I’ve been tweeting my #loathsomewords for about three months, and I just discovered I’ve already publicly loathed the same word twice without even realizing it. I’d call that a column demanding to be written. Back in February, I tweeted this:
Loathsome word of the day: gift (v.) #loathsomewords
— Bill O'Sullivan (@billmatto) February 27, 2016
Then, two months to the day later:
Loathsome word of the day: "gift" as a verb. Among the worst, most pointless locutions ever. Try "give" or "give as a gift." #loathsomewords
— Bill O'Sullivan (@billmatto) April 27, 2016
Of all the nouns pressed into service as verbs—impact or source, say—gift is in a category of its own.
While impact has probably been in use most of my adult life and I hardly like it better than I did when I first heard it (affect means the same thing, has a distinguished history, and carries no baggage of business-world-speak), you could argue that impact has a forcefulness that affect lacks. I’m not sure you’d convince me, but you could argue that.
Source—as in “the restaurant sources all of its ingredients locally”—made me cringe the first 50 to 60 times I came across it over the last decade, but at least it has a specific, established meaning in the food world. I even let it go from time to time, though I do change some instances to obtain or get, for the sake of word variety if nothing else.
But gift! There’s virtually no difference between it and give. “He gifted his dad with a watch for Christmas” is nonsensical because the context makes it clear the watch is a gift. You don’t save any time or space on the page. In fact, you’re adding a word, with (though I’ve also seen it used without the preposition, albeit more rarely: “He gifted him a watch”). If you want to underscore that it’s a present and not simply a hand-off, you could say: “He gave his dad a watch as a Christmas gift.”
This calls to mind the so-called portmanteau word, defined as one “formed by combining the sounds and meanings of two different words,” such as chortle (from chuckle and snort), smog (smoke and fog), or brunch (breakfast and lunch). Gift-as-verb has portmanteau pretensions, but the two words in question are etymologically related to begin with, so the effort is ludicrous. It’s like trying to make life into a verb: “She lifed happily until the day she died.” The part’s already been filled. Thanks for showing us what you can do. Next!

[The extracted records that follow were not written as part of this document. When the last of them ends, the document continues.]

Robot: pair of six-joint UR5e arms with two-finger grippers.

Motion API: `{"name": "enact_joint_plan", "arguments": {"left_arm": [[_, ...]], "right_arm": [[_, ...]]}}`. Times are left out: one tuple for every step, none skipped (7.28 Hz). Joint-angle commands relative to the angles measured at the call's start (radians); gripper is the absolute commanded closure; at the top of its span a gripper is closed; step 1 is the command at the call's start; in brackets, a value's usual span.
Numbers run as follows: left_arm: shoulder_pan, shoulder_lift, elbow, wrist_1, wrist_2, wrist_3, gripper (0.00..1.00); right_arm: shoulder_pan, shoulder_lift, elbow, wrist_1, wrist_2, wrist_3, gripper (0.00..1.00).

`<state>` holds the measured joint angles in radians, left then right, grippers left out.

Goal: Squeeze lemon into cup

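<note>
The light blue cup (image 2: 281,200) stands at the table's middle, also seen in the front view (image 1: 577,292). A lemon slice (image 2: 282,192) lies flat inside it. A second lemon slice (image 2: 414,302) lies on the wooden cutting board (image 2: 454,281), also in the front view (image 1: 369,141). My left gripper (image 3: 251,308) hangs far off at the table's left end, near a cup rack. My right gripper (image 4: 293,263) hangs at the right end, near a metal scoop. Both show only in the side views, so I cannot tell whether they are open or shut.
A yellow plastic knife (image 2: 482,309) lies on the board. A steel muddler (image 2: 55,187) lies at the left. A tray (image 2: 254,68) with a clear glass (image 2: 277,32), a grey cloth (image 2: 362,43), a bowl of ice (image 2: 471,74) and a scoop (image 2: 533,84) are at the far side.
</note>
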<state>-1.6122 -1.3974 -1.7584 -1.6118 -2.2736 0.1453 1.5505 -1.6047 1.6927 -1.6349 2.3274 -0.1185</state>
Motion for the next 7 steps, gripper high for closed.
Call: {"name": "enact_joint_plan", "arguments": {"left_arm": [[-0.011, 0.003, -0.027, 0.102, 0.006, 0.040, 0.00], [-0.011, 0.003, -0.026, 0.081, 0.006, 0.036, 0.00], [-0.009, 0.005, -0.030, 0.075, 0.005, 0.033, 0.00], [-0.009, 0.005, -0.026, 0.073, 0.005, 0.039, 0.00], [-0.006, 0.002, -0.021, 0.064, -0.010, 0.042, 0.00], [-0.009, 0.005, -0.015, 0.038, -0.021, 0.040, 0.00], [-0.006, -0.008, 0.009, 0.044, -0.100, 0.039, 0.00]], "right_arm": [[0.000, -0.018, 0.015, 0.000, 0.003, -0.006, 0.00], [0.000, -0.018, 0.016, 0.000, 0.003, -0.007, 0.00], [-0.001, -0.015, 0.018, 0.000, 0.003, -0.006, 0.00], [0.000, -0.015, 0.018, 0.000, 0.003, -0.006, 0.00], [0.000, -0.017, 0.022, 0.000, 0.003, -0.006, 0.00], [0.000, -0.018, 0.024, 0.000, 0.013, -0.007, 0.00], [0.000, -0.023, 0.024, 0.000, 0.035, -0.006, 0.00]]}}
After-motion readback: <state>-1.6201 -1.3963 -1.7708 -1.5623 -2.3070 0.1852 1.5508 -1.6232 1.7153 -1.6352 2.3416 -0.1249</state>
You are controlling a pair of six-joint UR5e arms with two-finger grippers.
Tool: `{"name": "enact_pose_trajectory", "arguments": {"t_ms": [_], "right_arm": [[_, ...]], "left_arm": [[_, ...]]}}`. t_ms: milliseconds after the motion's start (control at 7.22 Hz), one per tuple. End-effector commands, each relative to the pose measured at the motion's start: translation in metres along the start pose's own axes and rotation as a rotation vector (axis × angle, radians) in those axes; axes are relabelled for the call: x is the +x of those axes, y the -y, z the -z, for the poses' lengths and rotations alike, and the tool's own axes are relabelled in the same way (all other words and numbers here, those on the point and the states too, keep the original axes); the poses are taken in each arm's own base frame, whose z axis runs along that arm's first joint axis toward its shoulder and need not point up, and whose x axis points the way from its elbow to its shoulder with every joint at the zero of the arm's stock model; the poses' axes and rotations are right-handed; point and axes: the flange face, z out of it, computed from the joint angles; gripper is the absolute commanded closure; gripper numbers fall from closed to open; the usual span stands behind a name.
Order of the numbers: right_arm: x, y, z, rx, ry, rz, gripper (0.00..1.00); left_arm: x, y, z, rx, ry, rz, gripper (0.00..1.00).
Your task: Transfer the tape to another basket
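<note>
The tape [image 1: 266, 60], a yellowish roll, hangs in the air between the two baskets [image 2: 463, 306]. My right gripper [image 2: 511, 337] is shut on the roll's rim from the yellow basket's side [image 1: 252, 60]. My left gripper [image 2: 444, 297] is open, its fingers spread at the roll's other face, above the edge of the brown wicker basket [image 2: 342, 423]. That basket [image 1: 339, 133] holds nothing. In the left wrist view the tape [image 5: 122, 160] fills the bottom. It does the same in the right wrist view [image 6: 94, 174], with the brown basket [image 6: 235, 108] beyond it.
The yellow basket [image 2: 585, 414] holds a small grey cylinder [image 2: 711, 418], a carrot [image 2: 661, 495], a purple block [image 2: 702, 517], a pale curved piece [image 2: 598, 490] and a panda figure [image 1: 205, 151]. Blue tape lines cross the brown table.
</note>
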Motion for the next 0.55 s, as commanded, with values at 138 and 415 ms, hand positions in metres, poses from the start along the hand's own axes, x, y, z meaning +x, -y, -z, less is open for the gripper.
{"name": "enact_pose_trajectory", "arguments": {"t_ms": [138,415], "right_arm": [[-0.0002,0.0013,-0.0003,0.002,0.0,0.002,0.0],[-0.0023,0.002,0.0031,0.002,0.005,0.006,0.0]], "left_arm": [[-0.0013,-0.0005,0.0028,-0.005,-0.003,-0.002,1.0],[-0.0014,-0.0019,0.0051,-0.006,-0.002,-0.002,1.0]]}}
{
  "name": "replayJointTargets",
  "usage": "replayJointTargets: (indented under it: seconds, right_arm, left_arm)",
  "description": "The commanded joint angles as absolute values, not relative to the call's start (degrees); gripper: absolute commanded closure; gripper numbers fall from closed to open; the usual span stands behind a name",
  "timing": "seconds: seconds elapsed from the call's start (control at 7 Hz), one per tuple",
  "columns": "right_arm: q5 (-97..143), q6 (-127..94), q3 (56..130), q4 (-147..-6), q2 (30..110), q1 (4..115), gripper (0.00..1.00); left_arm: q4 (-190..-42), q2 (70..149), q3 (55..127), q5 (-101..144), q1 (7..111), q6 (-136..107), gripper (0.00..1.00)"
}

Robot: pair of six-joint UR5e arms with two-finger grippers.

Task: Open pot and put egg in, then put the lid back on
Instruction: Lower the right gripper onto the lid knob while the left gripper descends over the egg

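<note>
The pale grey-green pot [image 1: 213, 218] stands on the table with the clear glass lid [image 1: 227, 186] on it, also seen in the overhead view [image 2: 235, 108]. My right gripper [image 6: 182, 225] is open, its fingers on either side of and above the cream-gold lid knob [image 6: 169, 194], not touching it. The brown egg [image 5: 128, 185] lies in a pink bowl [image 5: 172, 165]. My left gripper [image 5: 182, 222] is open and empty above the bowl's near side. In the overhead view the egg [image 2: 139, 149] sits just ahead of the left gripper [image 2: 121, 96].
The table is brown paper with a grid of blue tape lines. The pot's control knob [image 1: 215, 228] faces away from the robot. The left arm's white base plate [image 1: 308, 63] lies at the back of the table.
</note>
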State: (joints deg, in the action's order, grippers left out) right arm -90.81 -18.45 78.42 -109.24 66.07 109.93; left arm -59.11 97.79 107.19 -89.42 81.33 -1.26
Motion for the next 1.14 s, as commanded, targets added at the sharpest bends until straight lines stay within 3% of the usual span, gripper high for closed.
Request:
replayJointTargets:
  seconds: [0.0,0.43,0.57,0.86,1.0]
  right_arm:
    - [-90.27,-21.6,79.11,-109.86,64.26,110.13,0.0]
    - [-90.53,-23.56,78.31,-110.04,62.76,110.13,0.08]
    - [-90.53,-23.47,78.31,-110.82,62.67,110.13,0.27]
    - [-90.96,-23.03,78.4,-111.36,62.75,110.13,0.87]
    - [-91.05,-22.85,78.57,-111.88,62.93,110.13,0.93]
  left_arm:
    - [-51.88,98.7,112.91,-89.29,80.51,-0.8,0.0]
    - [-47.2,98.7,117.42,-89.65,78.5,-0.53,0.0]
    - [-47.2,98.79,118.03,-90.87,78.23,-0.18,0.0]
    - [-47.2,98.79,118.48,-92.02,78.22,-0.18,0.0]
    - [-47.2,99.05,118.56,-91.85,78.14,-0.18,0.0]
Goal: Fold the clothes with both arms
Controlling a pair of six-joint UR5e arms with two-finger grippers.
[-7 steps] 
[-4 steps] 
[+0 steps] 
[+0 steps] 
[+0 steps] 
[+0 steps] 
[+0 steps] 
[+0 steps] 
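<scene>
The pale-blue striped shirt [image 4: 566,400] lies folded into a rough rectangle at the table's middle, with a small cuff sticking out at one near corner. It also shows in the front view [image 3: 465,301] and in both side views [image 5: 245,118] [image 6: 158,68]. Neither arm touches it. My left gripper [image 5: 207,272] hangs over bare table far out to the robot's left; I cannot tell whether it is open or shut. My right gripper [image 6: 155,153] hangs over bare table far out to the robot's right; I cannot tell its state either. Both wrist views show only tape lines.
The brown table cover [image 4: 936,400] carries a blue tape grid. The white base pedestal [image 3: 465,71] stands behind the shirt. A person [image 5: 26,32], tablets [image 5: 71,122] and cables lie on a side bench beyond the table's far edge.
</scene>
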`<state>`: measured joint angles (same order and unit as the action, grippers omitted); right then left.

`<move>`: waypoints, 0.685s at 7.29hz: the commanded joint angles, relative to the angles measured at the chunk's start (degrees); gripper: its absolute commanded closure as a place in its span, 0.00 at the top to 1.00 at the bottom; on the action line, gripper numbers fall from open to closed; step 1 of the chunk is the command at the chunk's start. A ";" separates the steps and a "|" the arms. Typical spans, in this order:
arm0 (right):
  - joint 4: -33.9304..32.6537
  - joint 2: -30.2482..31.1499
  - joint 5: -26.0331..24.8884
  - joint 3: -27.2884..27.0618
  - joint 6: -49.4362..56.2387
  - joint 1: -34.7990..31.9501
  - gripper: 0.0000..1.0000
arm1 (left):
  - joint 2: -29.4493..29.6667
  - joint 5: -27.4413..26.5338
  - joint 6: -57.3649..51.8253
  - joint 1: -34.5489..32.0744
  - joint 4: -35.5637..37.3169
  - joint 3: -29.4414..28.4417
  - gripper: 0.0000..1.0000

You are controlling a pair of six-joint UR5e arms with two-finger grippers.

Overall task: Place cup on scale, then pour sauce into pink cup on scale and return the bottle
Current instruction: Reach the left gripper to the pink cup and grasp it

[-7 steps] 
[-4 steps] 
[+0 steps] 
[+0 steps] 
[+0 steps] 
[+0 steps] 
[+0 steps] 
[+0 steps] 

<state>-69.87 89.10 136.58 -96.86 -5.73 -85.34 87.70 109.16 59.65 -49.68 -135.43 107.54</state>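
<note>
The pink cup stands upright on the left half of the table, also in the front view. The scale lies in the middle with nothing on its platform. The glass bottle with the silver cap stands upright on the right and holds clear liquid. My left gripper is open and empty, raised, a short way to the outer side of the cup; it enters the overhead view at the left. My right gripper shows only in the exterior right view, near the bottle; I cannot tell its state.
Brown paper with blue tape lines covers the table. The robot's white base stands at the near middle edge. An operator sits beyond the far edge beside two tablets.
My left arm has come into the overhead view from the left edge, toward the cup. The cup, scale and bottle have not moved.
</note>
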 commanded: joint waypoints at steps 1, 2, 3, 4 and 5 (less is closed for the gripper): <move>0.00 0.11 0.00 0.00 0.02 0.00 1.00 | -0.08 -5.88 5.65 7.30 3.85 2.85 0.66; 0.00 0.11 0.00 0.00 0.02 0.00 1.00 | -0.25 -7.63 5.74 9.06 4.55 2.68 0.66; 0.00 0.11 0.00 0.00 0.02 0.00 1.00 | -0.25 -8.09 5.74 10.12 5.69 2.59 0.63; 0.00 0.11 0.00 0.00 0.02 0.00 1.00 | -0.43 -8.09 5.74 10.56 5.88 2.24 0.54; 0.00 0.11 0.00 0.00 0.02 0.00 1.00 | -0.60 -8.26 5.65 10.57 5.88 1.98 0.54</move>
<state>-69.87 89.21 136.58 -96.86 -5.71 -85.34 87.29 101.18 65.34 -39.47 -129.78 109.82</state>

I was glad to see that others shared my feelings about gift. One reader tweeted:
I hear this all the time in the library world. #gross https://t.co/36jif39ZBf
— Leah R (@RareLeah) April 28, 2016
As it happened, the second of my anti-gift tweets appeared the day before the debut of my Loathsome Words column (whose first subject was signage). A former colleague tweeted congratulations:
@billmatto, so excited for the new column! A suggestion: using "gift" as a verb, as in, "I was gifted a beautiful book." Awful.
— Mary Clare Glover (@maryclareglover) April 28, 2016
I was not at all offended she’d missed my tweet the previous day. But the next day, I edited an article for the magazine by an otherwise very good writer that contained that same dreaded noun masquerading as a verb.
Copyediting—the gift that keeps on gifting.